Not all rainbows and puppies

Date October 6, 2010

The Trouble with SAN storage is that most of it is too well designed. Really.

Some serious engineering goes into making highly fault-tolerant, reliable devices. They're designed to be available all the time. It reminds me of a saying...

The difference between something that can break and something that can't break is that when something that can't break does, it's hell to get at

I've got an AX4-5 at my secondary site that hasn't worked since this past weekend. The currently suspected reason is almost unfathomably simple...a sense cable.

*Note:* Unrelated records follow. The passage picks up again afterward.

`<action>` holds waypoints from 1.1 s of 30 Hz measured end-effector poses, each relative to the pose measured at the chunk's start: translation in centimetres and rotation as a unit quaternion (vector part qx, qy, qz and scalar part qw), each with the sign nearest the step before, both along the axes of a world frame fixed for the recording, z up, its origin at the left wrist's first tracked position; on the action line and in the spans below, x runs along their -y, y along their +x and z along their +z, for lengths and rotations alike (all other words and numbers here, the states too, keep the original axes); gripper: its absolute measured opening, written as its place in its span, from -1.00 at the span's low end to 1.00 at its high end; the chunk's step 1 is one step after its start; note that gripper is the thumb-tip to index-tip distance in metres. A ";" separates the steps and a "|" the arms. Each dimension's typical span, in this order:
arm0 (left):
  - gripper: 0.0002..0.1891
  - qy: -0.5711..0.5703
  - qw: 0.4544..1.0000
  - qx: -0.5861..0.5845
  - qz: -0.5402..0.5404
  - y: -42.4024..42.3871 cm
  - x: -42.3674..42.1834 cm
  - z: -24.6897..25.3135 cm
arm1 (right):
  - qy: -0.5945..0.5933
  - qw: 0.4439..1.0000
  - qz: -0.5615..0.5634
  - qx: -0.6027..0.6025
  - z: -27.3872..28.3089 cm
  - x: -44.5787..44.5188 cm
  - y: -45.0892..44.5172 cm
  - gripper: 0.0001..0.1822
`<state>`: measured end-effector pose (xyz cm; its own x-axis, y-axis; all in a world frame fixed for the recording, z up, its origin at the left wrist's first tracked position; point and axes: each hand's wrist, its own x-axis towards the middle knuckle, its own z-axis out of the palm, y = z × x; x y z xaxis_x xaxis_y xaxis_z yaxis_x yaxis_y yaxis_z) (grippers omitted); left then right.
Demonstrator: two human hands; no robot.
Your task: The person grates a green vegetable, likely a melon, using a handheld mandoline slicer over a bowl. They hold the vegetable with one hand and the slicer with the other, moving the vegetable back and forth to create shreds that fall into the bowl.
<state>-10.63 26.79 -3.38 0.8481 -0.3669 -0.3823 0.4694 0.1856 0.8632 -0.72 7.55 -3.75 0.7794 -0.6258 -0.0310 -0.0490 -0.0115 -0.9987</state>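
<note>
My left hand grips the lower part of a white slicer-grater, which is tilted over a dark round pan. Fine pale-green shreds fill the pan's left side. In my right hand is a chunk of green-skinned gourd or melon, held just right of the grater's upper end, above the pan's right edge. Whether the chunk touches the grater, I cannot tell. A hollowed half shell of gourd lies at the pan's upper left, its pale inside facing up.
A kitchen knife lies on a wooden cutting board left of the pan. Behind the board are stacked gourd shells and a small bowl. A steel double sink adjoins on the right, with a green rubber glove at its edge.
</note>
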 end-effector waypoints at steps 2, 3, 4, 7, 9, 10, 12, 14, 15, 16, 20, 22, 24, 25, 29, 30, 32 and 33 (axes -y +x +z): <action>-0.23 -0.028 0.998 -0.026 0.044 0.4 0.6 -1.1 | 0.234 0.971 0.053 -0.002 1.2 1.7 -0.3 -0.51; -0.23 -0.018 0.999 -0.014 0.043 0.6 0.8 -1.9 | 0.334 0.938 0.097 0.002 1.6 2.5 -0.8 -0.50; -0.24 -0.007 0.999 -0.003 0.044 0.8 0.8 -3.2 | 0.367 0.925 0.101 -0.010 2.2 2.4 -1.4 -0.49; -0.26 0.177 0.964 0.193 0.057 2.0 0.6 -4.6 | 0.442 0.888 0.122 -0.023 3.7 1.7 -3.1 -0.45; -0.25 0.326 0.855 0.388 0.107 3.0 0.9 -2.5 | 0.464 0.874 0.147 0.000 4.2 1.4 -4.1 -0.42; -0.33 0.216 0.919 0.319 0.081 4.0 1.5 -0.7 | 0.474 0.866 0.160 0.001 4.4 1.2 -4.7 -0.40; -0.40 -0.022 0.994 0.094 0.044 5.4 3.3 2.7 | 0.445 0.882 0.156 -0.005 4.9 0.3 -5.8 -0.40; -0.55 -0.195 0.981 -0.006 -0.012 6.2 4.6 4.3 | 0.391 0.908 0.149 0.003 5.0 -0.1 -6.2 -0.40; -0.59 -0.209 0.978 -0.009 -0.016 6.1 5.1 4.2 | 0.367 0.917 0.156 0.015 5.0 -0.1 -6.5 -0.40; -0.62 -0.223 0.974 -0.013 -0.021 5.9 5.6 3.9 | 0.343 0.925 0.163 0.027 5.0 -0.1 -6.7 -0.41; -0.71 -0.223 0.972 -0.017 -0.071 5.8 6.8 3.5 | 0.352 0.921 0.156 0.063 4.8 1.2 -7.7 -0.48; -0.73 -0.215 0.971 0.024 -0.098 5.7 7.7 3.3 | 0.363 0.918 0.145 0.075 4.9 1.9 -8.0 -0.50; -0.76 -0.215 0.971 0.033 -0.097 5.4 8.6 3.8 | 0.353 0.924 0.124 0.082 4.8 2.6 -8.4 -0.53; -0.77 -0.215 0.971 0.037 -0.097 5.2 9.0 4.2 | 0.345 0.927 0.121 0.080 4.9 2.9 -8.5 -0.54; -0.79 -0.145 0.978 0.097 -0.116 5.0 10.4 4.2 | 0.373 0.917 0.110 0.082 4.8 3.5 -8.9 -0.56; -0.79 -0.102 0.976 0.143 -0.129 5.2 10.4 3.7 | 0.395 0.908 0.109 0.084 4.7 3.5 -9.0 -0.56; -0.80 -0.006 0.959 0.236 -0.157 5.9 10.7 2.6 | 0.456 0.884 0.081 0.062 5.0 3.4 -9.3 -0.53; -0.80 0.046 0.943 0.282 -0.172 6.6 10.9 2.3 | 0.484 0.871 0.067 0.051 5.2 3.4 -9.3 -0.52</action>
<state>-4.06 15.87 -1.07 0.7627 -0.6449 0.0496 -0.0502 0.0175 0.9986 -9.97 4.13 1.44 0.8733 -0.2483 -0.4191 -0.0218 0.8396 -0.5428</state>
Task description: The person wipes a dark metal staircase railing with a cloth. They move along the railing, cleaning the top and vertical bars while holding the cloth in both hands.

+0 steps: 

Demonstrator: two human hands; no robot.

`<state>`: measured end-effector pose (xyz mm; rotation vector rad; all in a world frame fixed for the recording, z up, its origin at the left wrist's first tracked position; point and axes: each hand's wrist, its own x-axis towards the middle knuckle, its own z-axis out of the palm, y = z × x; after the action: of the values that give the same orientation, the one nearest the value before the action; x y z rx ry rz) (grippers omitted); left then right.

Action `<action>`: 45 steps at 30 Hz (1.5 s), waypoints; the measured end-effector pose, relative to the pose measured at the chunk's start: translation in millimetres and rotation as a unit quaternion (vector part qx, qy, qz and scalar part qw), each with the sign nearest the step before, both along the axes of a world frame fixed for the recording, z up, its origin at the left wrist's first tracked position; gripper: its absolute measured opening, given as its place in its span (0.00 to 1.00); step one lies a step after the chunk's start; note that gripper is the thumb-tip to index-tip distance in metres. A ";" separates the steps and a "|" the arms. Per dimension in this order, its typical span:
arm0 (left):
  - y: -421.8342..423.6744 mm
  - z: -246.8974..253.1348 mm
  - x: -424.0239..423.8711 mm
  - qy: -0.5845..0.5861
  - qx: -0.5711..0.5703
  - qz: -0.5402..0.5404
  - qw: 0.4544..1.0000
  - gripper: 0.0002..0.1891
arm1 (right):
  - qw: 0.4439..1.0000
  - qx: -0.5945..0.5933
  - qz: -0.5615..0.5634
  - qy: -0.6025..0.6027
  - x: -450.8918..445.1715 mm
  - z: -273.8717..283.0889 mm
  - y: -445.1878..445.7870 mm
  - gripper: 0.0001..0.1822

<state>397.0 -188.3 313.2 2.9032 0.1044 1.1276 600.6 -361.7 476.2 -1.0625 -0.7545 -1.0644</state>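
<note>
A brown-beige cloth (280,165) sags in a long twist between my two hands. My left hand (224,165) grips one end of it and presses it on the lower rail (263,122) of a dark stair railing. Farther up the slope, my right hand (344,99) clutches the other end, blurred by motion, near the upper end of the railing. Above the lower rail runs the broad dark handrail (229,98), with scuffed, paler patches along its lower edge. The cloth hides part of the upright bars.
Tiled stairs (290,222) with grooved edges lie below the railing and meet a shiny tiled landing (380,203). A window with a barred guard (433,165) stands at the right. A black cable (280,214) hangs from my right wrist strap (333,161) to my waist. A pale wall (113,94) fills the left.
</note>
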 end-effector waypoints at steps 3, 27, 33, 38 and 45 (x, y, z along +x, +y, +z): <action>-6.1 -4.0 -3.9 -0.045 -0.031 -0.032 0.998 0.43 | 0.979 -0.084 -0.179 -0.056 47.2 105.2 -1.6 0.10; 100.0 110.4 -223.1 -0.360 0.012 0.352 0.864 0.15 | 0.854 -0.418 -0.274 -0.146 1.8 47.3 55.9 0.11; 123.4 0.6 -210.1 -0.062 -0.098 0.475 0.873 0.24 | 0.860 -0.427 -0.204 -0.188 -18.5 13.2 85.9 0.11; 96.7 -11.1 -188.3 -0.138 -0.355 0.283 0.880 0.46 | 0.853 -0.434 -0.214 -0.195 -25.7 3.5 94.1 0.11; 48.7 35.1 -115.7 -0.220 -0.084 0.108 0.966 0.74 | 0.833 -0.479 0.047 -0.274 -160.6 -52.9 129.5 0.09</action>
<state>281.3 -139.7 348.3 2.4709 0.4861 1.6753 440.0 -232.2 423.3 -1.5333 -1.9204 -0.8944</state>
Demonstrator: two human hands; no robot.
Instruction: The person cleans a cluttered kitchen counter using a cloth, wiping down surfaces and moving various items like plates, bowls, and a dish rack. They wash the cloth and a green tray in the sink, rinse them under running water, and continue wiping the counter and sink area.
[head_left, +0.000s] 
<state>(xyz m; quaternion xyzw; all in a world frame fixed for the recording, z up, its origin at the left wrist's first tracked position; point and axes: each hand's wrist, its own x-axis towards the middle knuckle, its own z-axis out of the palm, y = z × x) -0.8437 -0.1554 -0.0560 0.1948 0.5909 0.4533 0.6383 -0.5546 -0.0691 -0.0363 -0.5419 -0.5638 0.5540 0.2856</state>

See, the way that heavy-duty RAID controllers work is that they have a significant amount of cache. Because the array wants to be absolutely sure of everything that is written and unwritten, the cache on the actual hard drives is disabled, and the cache is used for the entire controller.

By using this cache, the response time of the entire array is heavily improved. Instead of waiting for the data to actually be written to the disks, you can wait until it's spooled into the cache (much faster). The drawback is that if you lose power, the data wasn't written to the disk, and would be lost. To circumvent that, the array has a Standby Power Supply (SPS), which is essentially just a UPS.

The SPS is plugged into the power source, and the controller is plugged into the SPS. To alert the controller to a power outage, the SPS and controller share a sense cable. Without this cable, the controller doesn't know it needs to flush the cache to disk, so it would merrily continue to store data in RAM until it loses power.

Because the storage array is designed NOT. TO. LOSE. YOUR. DATA., if you don't have a battery, or even a sense cable, the array turns off all of that expensive, performance-producing cache. With no cache whatsoever, not even on the disks, reading continues to be relatively good, performance wise, but writing data, particularly non-linear data, is a drag, literally and figuratively.

This is the state that my standby array has been in since Sunday morning. The Navisphere Express interface was reporting

The storage system's Standby Power Supplies (SPSs) are not working properly. (0x7404)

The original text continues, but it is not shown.